The trouble is we didn’t program our own biology. Our conscious minds are an accidental byproduct of our body’s evolution. Will robots have self-discipline? Will they crave for what they can’t have? Will they suffer the inability to control their impulses? Or will digital evolution produce logical drives?

I’m not sure we can imagine what AI minds will be like. I think it’s probably a false assumption their minds will be like ours.

JWH

 

 

6 thoughts on “Why Robots Will Be Different From Us”

  1. Whether we call it hunger or passion, I suspect a robot’s motivation will not be the same. Although I am quite certain most humans won’t be able to tell the difference. It is hard to see a robot needing to get drunk and make obscene passes at waitresses, or becoming jealous of me because my sex-bot is so hot. Of course, robots could be programmed follow Hollywood scripts and do all these things. But it would be acting.

    1. That’s a good observation – from our perspective robots will be acting for us, like faking an orgasm. My friend believed robots will turn themselves off. I wonder if robots will just ignore us, or choose to fly off into space. A biological environment might mean little to them. Space is perfectly suited to robots.
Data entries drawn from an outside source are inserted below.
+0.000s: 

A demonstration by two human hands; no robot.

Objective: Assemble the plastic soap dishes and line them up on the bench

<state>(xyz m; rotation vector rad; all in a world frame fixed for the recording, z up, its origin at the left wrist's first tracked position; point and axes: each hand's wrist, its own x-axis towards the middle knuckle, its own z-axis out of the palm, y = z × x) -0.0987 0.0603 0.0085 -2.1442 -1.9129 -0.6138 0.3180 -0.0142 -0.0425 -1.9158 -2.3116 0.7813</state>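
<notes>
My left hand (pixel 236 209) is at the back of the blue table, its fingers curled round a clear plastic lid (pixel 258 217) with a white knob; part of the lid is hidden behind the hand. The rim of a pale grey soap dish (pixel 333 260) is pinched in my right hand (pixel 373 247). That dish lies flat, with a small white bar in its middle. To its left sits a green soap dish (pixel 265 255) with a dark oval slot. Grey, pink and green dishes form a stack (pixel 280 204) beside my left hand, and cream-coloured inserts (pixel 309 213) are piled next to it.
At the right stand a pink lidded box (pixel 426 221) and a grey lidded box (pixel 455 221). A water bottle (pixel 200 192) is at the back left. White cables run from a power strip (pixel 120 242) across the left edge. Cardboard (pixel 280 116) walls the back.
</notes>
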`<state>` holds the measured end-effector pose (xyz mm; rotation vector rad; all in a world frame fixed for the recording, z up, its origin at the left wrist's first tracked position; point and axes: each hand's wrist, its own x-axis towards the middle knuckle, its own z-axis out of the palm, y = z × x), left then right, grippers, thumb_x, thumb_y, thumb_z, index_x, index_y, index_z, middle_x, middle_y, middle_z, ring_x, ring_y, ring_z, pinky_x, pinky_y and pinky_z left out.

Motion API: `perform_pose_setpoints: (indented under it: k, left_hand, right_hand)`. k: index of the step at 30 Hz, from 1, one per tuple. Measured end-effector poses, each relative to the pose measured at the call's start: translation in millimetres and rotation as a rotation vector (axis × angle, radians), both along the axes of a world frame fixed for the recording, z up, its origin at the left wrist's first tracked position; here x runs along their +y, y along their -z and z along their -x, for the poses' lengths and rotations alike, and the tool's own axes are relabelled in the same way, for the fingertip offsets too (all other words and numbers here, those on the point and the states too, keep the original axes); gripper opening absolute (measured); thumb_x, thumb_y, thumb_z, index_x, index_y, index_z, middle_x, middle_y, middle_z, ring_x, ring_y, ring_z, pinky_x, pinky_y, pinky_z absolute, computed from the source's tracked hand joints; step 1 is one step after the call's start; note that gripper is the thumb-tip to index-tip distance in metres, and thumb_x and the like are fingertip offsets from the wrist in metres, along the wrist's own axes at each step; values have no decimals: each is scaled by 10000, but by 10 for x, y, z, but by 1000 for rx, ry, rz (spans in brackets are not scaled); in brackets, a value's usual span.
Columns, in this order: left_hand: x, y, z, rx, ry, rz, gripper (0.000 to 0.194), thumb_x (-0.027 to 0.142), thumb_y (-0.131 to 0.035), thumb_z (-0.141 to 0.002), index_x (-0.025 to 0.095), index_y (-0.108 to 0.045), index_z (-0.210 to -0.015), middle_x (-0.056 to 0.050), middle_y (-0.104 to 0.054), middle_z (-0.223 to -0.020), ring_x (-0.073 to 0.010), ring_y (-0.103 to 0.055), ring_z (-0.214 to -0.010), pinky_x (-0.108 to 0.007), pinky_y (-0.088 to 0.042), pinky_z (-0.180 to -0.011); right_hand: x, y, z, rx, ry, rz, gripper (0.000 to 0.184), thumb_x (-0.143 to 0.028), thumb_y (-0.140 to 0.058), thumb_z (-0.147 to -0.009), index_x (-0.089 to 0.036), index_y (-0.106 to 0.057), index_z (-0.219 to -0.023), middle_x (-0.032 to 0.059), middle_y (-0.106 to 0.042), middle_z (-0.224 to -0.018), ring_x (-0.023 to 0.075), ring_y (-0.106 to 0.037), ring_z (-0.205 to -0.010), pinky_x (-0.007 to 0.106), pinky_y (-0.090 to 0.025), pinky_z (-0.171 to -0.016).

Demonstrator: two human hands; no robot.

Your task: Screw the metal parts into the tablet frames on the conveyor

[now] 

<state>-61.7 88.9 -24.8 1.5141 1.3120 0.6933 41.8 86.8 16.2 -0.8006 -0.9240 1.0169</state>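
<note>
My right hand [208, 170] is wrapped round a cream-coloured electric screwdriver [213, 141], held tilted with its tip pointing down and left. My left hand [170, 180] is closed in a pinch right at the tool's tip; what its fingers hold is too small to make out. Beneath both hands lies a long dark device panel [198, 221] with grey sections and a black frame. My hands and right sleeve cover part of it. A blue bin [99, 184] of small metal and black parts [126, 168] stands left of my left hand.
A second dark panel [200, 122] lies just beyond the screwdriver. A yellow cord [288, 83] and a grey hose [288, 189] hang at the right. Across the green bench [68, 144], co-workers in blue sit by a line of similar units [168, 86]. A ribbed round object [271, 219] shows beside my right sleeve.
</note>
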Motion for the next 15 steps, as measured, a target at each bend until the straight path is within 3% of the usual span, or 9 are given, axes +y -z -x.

They might find biological life fascinating to study, they might even want to preserve and protect it, but it might be too confining for them.

      I hope I live long enough to see AI minds come into being. Maybe it would be safe to say, I hope AI minds come into being before I die.
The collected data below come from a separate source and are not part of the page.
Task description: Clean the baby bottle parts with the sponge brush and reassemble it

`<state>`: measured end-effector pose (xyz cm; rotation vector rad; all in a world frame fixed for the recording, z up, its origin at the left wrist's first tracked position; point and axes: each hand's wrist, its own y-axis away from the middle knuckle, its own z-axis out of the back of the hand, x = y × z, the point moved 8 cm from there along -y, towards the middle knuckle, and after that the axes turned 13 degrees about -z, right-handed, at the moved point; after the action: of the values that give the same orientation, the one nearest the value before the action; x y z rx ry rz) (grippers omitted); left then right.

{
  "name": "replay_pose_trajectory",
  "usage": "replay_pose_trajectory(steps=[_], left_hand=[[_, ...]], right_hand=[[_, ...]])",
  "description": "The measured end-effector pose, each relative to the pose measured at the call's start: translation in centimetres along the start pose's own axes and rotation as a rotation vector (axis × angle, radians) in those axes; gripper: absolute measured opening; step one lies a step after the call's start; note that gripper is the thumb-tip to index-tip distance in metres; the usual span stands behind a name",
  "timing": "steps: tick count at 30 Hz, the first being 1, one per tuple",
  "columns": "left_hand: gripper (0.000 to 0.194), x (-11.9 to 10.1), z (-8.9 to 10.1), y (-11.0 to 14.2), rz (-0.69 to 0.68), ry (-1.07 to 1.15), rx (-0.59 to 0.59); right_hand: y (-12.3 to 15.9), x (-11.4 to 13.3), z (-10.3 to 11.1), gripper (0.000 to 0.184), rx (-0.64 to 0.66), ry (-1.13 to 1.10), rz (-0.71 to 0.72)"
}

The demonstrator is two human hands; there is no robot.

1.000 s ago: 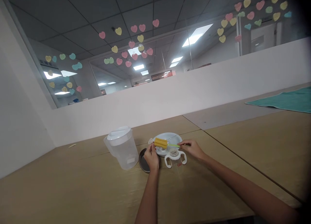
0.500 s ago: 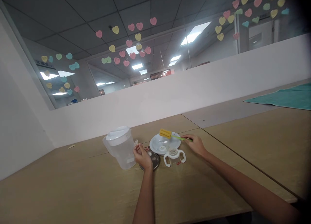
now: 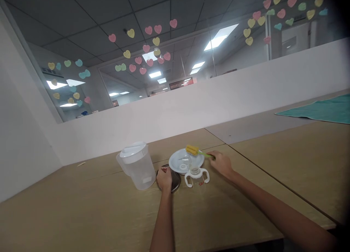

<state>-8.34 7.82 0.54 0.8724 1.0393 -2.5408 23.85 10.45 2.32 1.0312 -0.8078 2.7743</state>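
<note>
My right hand [image 3: 221, 163] is closed on the thin green handle of a bottle brush. The brush's yellow sponge head [image 3: 192, 150] is over the far rim of a white plate [image 3: 175, 165]. A clear dome-shaped piece with a white ring [image 3: 185, 164] lies on that plate. My left hand [image 3: 164, 178], fingers curled, is over a dark round dish [image 3: 175, 181]; whatever its fingers hold is hidden. Between my hands a clear baby bottle [image 3: 197, 178] with two white side handles stands upright, its mouth uncovered.
Left of my left hand stands a translucent plastic pitcher [image 3: 140, 168] with a white lid. A thin pale strip [image 3: 81, 164] lies farther left on the wooden table [image 3: 109, 215]. A teal cloth [image 3: 322, 109] lies at the far right. A white wall [image 3: 169, 111] rises behind the table.
My left hand has moved from beside the pitcher to over the dark dish; the small whitish piece in its fingers no longer shows. The brush has shifted slightly right in my right hand.
</note>
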Motion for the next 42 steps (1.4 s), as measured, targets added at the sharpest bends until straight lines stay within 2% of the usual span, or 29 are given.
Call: replay_pose_trajectory(steps=[4, 8, 11, 15, 18, 24, 30, 36, 39, 42], left_hand=[[0.016, -1.8, 0.3, 0.7, -0.073, -0.165, 0.077], [0.020, -2.8, 0.3, 1.4, -0.122, -0.277, 0.118], [0.025, -3.3, 0.7, 1.5, -0.152, -0.345, 0.087], [0.028, -4.8, 1.9, 1.2, -0.278, -0.396, -0.034], [0.032, -5.8, 1.7, 1.2, -0.387, -0.342, -0.034], [0.031, -6.6, -1.1, 2.1, -0.517, -0.172, 0.174], [0.035, -6.8, -2.3, 1.7, -0.545, -0.175, 0.245], [0.033, -6.8, -2.7, 1.4, -0.516, -0.077, 0.308], [0.026, -7.5, -2.5, 1.8, -0.522, -0.032, 0.296], [0.021, -8.3, -1.3, 2.0, -0.554, -0.009, 0.183]], right_hand=[[0.3, 0.8, -0.1, 0.036, -0.039, 0.046, 0.106], [0.4, 1.0, -0.2, 0.035, -0.024, 0.060, 0.141], [0.5, 1.1, -0.4, 0.034, 0.000, 0.041, 0.146], [0.8, 1.4, -0.7, 0.033, 0.016, 0.023, 0.173], [1.0, 1.6, -1.0, 0.033, 0.037, 0.008, 0.193], [1.1, 1.9, -1.0, 0.033, 0.086, -0.038, 0.193], [1.3, 2.3, -0.9, 0.035, 0.102, -0.102, 0.201], [1.3, 2.3, -0.6, 0.036, 0.085, -0.136, 0.194], [1.4, 2.3, -0.6, 0.035, 0.098, -0.144, 0.191], [1.4, 2.2, -0.7, 0.035, 0.108, -0.136, 0.180]])
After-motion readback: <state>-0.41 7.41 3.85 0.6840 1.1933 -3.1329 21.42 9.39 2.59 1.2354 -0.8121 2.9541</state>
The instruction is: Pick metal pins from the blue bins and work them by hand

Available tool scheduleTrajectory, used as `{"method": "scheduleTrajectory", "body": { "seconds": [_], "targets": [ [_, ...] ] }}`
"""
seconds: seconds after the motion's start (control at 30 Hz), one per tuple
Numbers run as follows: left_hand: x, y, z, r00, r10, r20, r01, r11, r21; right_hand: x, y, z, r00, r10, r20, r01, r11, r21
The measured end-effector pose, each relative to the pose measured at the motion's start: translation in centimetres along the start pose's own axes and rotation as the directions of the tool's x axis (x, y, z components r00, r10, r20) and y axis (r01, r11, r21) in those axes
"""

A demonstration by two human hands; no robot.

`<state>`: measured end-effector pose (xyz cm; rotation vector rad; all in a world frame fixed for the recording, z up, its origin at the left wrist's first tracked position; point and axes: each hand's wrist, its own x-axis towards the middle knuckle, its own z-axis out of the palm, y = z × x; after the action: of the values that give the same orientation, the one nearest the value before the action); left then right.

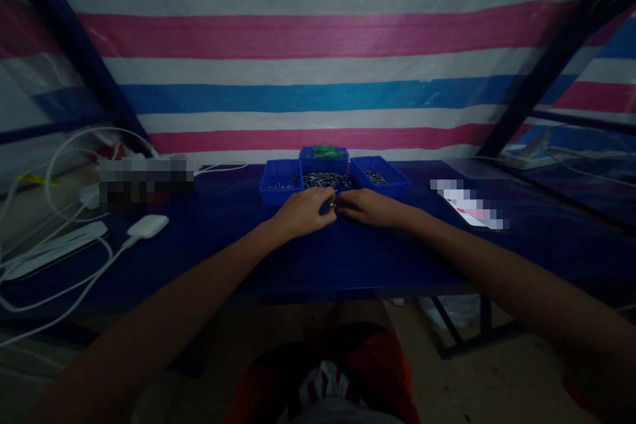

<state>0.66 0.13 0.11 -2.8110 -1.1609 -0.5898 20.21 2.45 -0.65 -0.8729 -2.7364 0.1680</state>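
My left hand is closed in a pinch, with a small shiny metal piece at its thumb and fingertip. Close beside it, my right hand has its fingers bent together, tips near that piece; what they hold, if anything, is hidden. Just behind both hands lies a pile of small metal pins or screws. Blue bins stand around the pile: the left bin and the right bin hold small metal parts, and the back bin holds green pieces.
On the blue table, a lit phone lies to the right. A white charger, white cables and a pale flat device occupy the left side. A striped sheet hangs behind, between blue frame posts.
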Motion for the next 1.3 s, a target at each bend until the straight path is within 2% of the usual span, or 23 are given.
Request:
{"method": "scheduleTrajectory", "body": {
  "seconds": [0.13, 0.33, 0.7, 0.83, 1.3],
  "targets": [
    [-0.03, -0.20, -0.06, 0.998, -0.049, 0.051, 0.045, 0.996, 0.072, -0.09, -0.40, -0.45, 1.000, -0.018, 0.015, 0.018, 1.000, -0.012],
    [0.06, -0.57, 0.39, 0.995, -0.012, 0.097, 0.000, 0.991, 0.131, -0.04, -0.74, -0.67, 1.000, -0.007, 0.022, 0.006, 1.000, 0.029],
    [-0.04, -0.76, 0.22, 0.991, -0.054, 0.122, 0.039, 0.992, 0.122, -0.13, -0.57, -0.81, 0.999, 0.042, 0.022, -0.042, 0.999, -0.017],
    [0.01, -0.77, 0.09, 0.986, -0.061, 0.154, 0.043, 0.992, 0.118, -0.24, -0.57, -0.93, 0.998, 0.059, 0.022, -0.059, 0.998, 0.015],
    [0.02, -0.63, 0.03, 0.994, -0.030, 0.104, 0.019, 0.994, 0.107, -0.29, -0.45, -1.03, 0.998, 0.053, 0.029, -0.053, 0.999, -0.005]
  ]
}}
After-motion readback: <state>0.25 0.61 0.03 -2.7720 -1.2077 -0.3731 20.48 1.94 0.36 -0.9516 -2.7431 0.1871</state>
  2. Reminds me of the movie “Her”. I have a sound machine in my bedroom that provides background noise that helps me sleep. It has an “adaptive” feature that raises the volume of the background noise when the level of sound in the room increases for any reason. My daughter would come into my room at night to say something and the machine would turn up the volume. She would try to talk over it and it would get even louder. We laughed about it, she said it was creepy, and I eventually turned the adaptive feature off. Simple technology, but I think there’s a straight line from adaptive to evolving. The adaptive OS in the movie evolved beyond the single human user with the implication that “her” evolution was unlimited. Interesting post.

    1. Her is one of my favorite science fiction movies. It is quiet and effective without all that histrionics of special effects. I consider Gattaca and Her standards by which I measure quality science fiction films.

      Every day I read new articles about artificial intelligence. If they ever combine all the various elements of current AI research into one system we might find ourselves very close the singularity Vernor Vinge described and Ray Kurzweil expects.

      1. Hi James, My reply is more of a question, but a question pertaining to artificial intelligence. I’m looking for a title of a book I read maybe 30 or 40 years ago. Clues I have in my memory.
        1. The world is destroyed by man.
        2. One man left on earth in a deep cavern.
        3. Robots take care of his needs.
        4. Robots soul purpose of being is to care for humans.
        5. If the one man left dies, their will be no purpose for robots.
        6. Nothing will grow on earth because of mans destruction.
        7. Robots decide to put last man in Cryo generation, as time is needed for earth to heal itself.
        8. One grass seed is found in one mans shirt pocket.
        9. When earth has healed enough to grow something the robots plant seed.
        10. The seed grows grass.
        11. The robots let time pass and one man still in Cryo generation.
        12. I don’t remember if the grass mutates or not but the robots let one man wake up from time to time but one man is lonely he needs companionship.
        13. As time passes the robots are improving themselves.
        14 Robots become capable of leaving planet earth and search for companion for their one man.
        15. Are these enough clues for you to discover the name of this book?
        I have read many books, but I don’t think about very many of them after reading, but their are some and this one of those. I would really like to read it again especially with all the work on AI that is going on now.